[Requirement] Would you copy each line of the data below that has "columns"?

[Data shown]
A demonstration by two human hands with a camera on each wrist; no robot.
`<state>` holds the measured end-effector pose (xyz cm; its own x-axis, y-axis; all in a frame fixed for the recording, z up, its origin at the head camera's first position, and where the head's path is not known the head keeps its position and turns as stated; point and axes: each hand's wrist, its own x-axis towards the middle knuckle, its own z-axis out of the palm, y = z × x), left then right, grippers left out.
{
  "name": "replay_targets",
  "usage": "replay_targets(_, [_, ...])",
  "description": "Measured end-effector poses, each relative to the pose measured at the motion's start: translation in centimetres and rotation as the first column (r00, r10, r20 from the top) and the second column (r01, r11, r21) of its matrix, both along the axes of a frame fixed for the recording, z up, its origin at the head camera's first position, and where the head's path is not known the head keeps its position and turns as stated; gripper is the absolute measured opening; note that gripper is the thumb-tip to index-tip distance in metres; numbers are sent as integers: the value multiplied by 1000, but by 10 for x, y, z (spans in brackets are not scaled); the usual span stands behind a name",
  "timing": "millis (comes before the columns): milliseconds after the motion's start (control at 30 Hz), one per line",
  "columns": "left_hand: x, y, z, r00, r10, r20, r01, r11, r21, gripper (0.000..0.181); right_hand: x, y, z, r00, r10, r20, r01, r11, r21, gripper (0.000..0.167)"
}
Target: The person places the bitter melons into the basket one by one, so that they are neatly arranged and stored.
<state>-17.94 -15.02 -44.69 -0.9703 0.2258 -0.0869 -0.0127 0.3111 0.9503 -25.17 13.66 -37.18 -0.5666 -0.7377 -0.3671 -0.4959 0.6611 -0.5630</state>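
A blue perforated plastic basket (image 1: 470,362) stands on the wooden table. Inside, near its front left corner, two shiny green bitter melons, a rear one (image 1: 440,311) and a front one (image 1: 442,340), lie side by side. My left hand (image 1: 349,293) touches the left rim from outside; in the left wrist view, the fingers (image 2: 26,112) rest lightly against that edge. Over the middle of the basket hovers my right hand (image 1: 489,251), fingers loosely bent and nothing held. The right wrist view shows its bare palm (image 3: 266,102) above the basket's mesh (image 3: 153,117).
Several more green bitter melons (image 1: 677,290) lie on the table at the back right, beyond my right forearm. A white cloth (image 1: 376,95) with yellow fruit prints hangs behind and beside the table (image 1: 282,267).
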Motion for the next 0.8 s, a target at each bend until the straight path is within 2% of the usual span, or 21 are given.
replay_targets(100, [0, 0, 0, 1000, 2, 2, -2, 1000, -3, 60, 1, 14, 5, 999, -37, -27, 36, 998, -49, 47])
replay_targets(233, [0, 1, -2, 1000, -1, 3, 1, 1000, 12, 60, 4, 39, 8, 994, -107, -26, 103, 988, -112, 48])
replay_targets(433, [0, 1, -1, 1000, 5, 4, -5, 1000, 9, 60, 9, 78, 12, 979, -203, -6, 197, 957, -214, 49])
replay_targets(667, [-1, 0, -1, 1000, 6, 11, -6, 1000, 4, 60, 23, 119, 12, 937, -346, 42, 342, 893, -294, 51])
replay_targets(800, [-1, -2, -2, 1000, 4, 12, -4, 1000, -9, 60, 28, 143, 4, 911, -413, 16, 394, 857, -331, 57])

[Final answer]
  "timing": "millis (comes before the columns): milliseconds after the motion's start (control at 30 Hz), one per line",
  "columns": "left_hand: x, y, z, r00, r10, r20, r01, r11, r21, gripper (0.000..0.181); right_hand: x, y, z, r00, r10, r20, r01, r11, r21, gripper (0.000..0.167)"

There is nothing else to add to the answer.